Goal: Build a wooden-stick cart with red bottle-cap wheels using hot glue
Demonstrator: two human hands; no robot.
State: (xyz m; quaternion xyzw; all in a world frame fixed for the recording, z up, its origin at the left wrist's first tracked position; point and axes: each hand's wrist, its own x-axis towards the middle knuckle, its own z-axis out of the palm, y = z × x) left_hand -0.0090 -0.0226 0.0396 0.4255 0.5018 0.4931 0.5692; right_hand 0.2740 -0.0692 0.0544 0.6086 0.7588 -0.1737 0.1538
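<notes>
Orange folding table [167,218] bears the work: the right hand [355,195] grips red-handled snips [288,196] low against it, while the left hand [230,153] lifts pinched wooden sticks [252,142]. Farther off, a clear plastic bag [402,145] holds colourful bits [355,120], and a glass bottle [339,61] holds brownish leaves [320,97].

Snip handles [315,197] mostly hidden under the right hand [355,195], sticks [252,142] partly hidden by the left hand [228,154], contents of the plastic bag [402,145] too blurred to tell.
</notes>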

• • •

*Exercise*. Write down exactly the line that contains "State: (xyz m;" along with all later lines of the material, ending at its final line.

*Output for this task*.
State: (xyz m; quaternion xyzw; all in a world frame fixed for the recording, z up, its origin at the left wrist's first tracked position; point and axes: each hand's wrist, its own x-axis towards the middle knuckle, its own z-axis out of the palm, y = z × x) left_hand -0.0090 -0.0226 0.0396 0.4255 0.5018 0.4931 0.5692; right_hand 0.2740 -0.0692 0.0544 0.6086 0.7588 -0.1737 0.1538
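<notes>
Orange folding table [167,218] bears the work: the right hand [355,195] grips red-handled snips [288,196] low against it, while the left hand [230,153] lifts pinched wooden sticks [252,142]. Farther off, a clear plastic bag [402,145] holds colourful bits [355,120], and a glass bottle [339,61] holds brownish leaves [320,97].

Snip handles [315,197] mostly hidden under the right hand [355,195], sticks [252,142] partly hidden by the left hand [228,154], contents of the plastic bag [402,145] too blurred to tell.
</notes>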

No part of the exercise is left unanswered.